That someone was violinist George Polgreen Bridgetower, the friend and colleague to whom Beethoven originally dedicated his “Violin Sonata No. 9 in A Major, Op. 47” in 1803. They premiered it together, to rave reviews.

The piece survives, but the collaboration melted down after the violinist allegedly mocked a woman the composer admired. Beethoven scribbled out his original dedication after the friendship dissolved.

Over time, people pretty much forgot the violinist who’d been a touring sensation in his day, worked for a prince, did some composing of his own and became a respected teacher, clearing racial hurdles all the while.

It all leaves an American poet, herself a musician, wondering what might have been.

“If this black violinist back in the day had been better known, we might have more Boyd Tinsleys,” Rita Dove said.

She’ll team up with the Dave Matthews Band violinist tonight for a program of music, verse and conversation inspired by Bridgetower’s sparkling career and the challenges he faced as a mixed-race man in an elite white arts realm at a time when slavery remained a brutal reality in much of the world.

Together, Dove and Tinsley explore the life of Bridgetower, a gifted violinist of Polish and West Indian heritage. Beethoven even referred to both Bridgetower’s race and his capacity for performing furiously difficult musical passages in his erased dedication to a “mulattico lunattico.”

“His story fascinates me and had fascinated me for years,” Dove said. “I just wanted to know more about him — not in the historical sense, but what it would be like to be him, to get in his skin, so to speak.

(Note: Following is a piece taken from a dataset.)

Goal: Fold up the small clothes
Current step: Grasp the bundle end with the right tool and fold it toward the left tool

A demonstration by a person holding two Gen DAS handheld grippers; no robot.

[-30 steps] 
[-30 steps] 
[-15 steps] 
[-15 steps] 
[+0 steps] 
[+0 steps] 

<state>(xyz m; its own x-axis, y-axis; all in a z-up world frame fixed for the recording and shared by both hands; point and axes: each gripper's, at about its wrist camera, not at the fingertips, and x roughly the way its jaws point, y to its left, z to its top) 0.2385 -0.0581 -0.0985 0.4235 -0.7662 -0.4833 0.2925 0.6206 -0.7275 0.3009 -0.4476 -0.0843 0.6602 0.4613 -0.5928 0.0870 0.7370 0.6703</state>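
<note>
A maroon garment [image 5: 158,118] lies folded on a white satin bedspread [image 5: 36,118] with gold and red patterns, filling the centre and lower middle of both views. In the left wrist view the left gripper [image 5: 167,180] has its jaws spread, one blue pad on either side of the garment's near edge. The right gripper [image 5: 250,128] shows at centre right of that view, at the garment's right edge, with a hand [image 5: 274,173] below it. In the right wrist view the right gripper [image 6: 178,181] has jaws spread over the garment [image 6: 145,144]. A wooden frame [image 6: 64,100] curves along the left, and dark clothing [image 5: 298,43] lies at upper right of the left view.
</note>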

“I needed to feel what it was like to be a mulatto prodigy in this musical landscape. I told my husband, ‘It’s a book. A big book.’ ’’

Indeed it is. Although “Sonata Mulattica,” Dove’s latest collection of poems, runs more than 200 pages, she said that “the poems themselves take one particular moment and try to crystallize it.”

Teaming up with Tinsley was a natural. They share a love of experimentation and asking “what if” in their respective disciplines — in both fields, “improvisation is not something to be frightened of,” as Dove said.

“He’s composing a piece that he’s going to be playing,” she said.

Together, the poet and the rock star can ditch the powdered-wig stuffiness and get to the emotional heart of the issues.

“They were the rock stars of their day,” Dove said of the elite violinists of Bridgetower’s time. “I want them to feel how electrifying that music could be. What music does for us very often is get us at a very visceral level.”

That visceral component of communication is a way to remind book lovers of something she reiterates to her students: Life isn’t meant simply to be read. It should be felt, heard, experienced.

“Those of us who are in literature can fall into that trap that literature is ‘literature,’ ’’ she said with a chuckling emphasis, “not born of the body and the world.

“You write because you live intensely and you want to tell someone about it.”

The Kreutzer Sonata figures prominently in an earlier literary work for an entirely different reason.

Notable for its longer length and vastly changing, almost exhausting emotional landscape, the sonata demands a lot from its performers. The close partnership required to perform it — the piano-and-violin version of the idea that it takes two to tango — is a theme in Leo Tolstoy’s story of the same name, in which a man describes the events that prompted him to kill his wife.

In Tolstoy’s hands, she was the pianist, her lover was the violinist, and the strong emotions the composition drew out of them both swept them into adultery — and her devastated husband into murder.